Justiça britânica determina que policial infiltrado violou direitos de ativista


30/09/2021 15:01

Um tribunal britânico determinou, nesta quinta-feira (30), que a polícia "violou os direitos humanos" da ativista ambiental Kate Wilson ao permitir que um agente infiltrado em seu movimento mantivesse uma relação sentimental com ela durante quase dois anos.

Esta decisão constitui uma sentença inédita sobre a controversa prática dos "policiais espiões", que durante décadas se infiltraram em grupos de ativistas no Reino Unido, apropriando-se da identidade de crianças mortas para se aproximarem de certos "alvos".

Wilson, uma enfermeira de aproximadamente 40 anos, soube em 2010 que seu ex-namorado Mark Stone, quem ela conheceu em 2003 durante um protesto contra uma cúpula do G8, nunca existiu.

Era, na verdade, um policial casado - cujo verdadeiro nome é Mark Kennedy - e com filhos, infiltrado há muito tempo entre os ambientalistas.

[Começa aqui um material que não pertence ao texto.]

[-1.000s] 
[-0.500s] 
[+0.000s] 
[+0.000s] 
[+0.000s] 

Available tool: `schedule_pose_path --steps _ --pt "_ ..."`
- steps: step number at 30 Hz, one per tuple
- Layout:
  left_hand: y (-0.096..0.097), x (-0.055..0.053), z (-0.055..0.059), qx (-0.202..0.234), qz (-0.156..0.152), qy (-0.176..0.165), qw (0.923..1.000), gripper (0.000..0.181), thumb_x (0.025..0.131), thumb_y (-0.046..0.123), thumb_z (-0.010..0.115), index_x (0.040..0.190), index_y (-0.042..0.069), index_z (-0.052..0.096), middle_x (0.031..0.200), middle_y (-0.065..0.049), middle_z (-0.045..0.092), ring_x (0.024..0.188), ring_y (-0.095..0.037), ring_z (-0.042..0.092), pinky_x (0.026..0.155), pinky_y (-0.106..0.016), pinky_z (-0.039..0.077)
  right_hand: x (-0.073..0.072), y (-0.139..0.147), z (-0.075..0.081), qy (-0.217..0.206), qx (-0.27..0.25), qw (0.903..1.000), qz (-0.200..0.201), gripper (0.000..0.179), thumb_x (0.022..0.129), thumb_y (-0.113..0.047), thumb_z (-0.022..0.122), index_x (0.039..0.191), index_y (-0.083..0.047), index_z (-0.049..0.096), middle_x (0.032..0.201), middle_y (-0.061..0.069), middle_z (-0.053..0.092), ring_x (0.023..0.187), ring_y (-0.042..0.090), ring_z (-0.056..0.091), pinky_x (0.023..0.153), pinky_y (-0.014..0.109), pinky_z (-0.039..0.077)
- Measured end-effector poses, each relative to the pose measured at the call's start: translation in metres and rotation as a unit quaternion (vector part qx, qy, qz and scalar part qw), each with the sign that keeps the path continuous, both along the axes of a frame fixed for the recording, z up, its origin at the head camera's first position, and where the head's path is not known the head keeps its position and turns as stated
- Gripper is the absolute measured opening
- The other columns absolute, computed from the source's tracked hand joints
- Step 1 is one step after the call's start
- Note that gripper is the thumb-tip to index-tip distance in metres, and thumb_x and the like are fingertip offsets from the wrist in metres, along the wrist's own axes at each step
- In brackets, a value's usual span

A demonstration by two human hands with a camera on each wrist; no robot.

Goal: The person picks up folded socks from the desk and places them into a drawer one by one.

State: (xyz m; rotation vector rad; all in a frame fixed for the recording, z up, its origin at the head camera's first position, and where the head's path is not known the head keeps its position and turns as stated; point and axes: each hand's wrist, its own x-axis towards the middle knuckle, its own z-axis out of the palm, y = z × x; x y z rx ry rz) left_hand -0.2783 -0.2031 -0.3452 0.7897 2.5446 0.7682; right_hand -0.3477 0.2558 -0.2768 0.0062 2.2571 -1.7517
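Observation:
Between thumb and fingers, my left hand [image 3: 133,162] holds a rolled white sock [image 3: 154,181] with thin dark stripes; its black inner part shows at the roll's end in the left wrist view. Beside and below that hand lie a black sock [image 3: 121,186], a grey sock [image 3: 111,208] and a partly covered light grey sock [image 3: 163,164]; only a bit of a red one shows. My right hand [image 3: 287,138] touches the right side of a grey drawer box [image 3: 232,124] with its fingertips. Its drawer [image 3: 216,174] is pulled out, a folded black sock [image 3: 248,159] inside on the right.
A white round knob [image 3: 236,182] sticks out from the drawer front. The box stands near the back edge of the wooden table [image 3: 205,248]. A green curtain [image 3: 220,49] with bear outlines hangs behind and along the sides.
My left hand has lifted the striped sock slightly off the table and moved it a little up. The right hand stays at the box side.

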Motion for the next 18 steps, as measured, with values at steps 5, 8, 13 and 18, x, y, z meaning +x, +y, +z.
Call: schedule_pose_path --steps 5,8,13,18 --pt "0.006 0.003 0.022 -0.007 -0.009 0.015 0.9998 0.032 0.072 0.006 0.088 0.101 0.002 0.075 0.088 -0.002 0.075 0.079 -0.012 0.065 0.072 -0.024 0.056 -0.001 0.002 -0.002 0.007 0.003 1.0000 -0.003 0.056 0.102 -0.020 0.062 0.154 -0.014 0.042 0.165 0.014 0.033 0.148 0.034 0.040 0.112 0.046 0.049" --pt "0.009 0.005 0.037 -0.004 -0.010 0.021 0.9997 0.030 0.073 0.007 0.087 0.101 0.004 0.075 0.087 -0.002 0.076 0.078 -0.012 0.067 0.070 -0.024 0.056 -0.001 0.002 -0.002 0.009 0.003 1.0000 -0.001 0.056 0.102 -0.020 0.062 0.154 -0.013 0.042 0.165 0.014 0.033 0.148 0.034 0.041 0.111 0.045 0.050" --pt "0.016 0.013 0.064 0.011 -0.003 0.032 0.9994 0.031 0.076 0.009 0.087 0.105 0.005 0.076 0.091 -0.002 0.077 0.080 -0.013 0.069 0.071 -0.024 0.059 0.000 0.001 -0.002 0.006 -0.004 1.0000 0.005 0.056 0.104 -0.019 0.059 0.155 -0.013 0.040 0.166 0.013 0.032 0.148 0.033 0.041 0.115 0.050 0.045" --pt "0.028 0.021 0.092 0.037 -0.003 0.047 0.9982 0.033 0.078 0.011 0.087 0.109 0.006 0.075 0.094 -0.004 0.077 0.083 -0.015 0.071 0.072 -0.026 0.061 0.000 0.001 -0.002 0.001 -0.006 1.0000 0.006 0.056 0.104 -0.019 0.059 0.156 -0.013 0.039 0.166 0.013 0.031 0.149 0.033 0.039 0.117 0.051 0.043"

Nesta quinta-feira, um tribunal especializado em julgar órgãos públicos determinou que esta operação secreta "não pode ser justificada como necessária em uma sociedade democrática" e revelava "preocupantes e lamentáveis violações dos direitos mais fundamentais".

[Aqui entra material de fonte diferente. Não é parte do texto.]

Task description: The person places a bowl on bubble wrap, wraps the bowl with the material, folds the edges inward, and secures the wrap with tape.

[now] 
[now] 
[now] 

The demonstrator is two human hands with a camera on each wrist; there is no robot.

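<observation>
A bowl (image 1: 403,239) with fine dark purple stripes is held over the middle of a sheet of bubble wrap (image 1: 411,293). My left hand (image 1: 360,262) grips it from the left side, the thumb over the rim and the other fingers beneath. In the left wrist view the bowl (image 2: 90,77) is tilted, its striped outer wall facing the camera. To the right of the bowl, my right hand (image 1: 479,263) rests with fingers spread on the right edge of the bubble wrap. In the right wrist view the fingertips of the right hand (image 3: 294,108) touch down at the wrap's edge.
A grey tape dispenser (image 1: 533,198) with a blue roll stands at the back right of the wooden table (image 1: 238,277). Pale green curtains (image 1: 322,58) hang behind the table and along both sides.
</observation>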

Acusou os policiais que supervisionavam o agente infiltrado de optarem por não "fazer perguntas" ou por "fazer vista grossa sobre as condutas úteis para a operação", denunciando "a frequência" com a qual mantinha relações sexuais com seus "alvos".

Durante sua missão, Kennedy manteve relações sexuais com ao menos outras dez mulheres, incluindo uma com quem conviveu por seis anos, antes de ela encontrar seu verdadeiro passaporte e descobrir a farsa.

Segundo a imprensa britânica, desde 1968 ao menos 139 policiais se infiltraram em mais de mil grupos, a maioria de esquerda, mas também da extrema direita, como sindicatos, organizações ambientalistas, associações antirracistas, pacifistas ou feministas.

A polícia de Londres apresentou desculpas "sem reservas" à vítima, reconhecendo em um comunicado "que esta relação foi um abuso de poder policial e violou os direitos humanos" da demandante.